▸ **Work to be completed**
Please restate, word for word, the lines below that begin at the one with "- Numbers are" and end at the one with "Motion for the". Leave out all other lines.

··· Information provided

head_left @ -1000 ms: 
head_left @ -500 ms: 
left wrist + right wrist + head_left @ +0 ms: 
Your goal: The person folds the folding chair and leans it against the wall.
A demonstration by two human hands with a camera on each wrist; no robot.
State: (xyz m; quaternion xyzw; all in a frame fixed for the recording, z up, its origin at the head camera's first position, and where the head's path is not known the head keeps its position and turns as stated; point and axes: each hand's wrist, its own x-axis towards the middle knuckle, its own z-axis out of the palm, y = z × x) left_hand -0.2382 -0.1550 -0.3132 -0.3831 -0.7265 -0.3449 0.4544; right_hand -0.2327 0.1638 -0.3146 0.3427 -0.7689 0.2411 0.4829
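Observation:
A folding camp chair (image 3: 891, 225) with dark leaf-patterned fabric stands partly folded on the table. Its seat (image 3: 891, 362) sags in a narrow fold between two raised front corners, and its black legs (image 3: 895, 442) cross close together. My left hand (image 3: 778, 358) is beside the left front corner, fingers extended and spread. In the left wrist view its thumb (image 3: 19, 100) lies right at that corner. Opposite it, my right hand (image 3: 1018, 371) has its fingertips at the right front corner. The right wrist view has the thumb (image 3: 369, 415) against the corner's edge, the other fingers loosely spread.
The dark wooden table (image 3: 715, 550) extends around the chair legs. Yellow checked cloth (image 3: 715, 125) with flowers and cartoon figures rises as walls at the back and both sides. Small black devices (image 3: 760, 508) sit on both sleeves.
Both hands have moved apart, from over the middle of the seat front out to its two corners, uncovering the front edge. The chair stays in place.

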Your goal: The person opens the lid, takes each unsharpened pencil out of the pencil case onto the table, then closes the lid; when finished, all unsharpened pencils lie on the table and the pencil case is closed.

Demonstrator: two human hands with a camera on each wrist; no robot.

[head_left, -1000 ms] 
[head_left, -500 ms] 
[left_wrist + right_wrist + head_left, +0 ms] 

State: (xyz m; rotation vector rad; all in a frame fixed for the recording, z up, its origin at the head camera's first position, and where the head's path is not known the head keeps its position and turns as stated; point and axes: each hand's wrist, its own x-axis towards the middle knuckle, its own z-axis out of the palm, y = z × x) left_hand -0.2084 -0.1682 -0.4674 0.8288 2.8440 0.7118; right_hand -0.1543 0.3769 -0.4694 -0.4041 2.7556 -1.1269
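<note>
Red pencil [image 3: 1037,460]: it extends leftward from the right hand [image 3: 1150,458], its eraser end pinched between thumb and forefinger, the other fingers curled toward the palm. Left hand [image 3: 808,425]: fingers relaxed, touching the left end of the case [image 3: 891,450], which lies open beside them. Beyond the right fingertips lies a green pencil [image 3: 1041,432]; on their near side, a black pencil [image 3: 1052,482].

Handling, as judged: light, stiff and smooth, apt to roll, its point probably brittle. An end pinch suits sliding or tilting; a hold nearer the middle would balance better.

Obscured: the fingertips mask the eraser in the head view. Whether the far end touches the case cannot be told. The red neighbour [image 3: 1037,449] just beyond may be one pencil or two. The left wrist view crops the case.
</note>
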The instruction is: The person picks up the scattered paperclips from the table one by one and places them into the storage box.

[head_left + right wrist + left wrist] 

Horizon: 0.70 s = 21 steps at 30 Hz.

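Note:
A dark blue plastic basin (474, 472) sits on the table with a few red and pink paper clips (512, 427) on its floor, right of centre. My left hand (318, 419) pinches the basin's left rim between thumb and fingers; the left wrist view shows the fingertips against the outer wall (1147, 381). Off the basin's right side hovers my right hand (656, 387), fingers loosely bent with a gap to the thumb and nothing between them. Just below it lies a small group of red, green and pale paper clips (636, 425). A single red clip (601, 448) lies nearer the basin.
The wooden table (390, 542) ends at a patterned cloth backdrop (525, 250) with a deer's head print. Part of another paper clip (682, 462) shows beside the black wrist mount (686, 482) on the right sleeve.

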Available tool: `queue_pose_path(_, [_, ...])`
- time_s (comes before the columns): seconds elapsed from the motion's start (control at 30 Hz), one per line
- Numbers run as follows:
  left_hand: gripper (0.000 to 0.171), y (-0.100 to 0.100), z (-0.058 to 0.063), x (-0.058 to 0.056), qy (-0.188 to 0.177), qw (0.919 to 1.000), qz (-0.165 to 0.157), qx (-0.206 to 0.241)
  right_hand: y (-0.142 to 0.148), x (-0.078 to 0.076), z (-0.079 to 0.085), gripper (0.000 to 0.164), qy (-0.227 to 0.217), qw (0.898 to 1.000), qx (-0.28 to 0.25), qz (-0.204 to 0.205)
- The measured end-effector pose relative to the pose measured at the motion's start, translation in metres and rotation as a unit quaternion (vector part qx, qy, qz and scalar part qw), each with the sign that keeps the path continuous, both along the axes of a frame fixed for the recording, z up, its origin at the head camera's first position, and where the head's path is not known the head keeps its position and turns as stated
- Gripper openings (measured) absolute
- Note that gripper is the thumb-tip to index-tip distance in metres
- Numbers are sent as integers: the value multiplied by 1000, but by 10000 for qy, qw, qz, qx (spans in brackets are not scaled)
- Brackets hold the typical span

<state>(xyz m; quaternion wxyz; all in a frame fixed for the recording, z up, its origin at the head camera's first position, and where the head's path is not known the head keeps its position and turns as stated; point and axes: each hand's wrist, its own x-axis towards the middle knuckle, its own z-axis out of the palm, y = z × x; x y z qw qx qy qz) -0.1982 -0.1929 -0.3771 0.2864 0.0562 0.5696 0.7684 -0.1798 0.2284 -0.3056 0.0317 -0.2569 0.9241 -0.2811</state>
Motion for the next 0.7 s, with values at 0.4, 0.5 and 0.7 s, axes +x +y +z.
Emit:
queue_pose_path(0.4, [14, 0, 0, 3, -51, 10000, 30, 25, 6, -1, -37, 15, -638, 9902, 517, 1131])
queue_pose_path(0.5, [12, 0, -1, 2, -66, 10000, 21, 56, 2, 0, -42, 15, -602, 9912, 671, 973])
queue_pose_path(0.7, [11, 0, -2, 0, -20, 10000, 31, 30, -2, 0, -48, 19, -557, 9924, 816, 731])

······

▸ **Exercise solution**
- Numbers are sent as integers: the value multiplied by 1000, but by 10000 for qy, qw, qz, qx (spans in brackets are not scaled)
- Brackets hold the typical span

<state>(xyz m; quaternion wxyz; all in a frame fixed for the recording, z up, its origin at the head camera's first position, and where the head's path is not known the head keeps its position and turns as stated; point and axes: each hand's wrist, its own x-axis towards the middle knuckle, its own z-axis out of the palm, y = z × x; x y z qw qx qy qz) -0.1982 -0.1929 -0.3771 0.2864 0.0562 0.5696 0.7684 -0.1798 0.2284 -0.3056 0.0317 -0.2569 0.9241 -0.2811</state>
Motion for the next 0.7 s, with values at 0.4, 0.5 and 0.7 s, axes +x +y +z.

For this exercise, the work is now complete.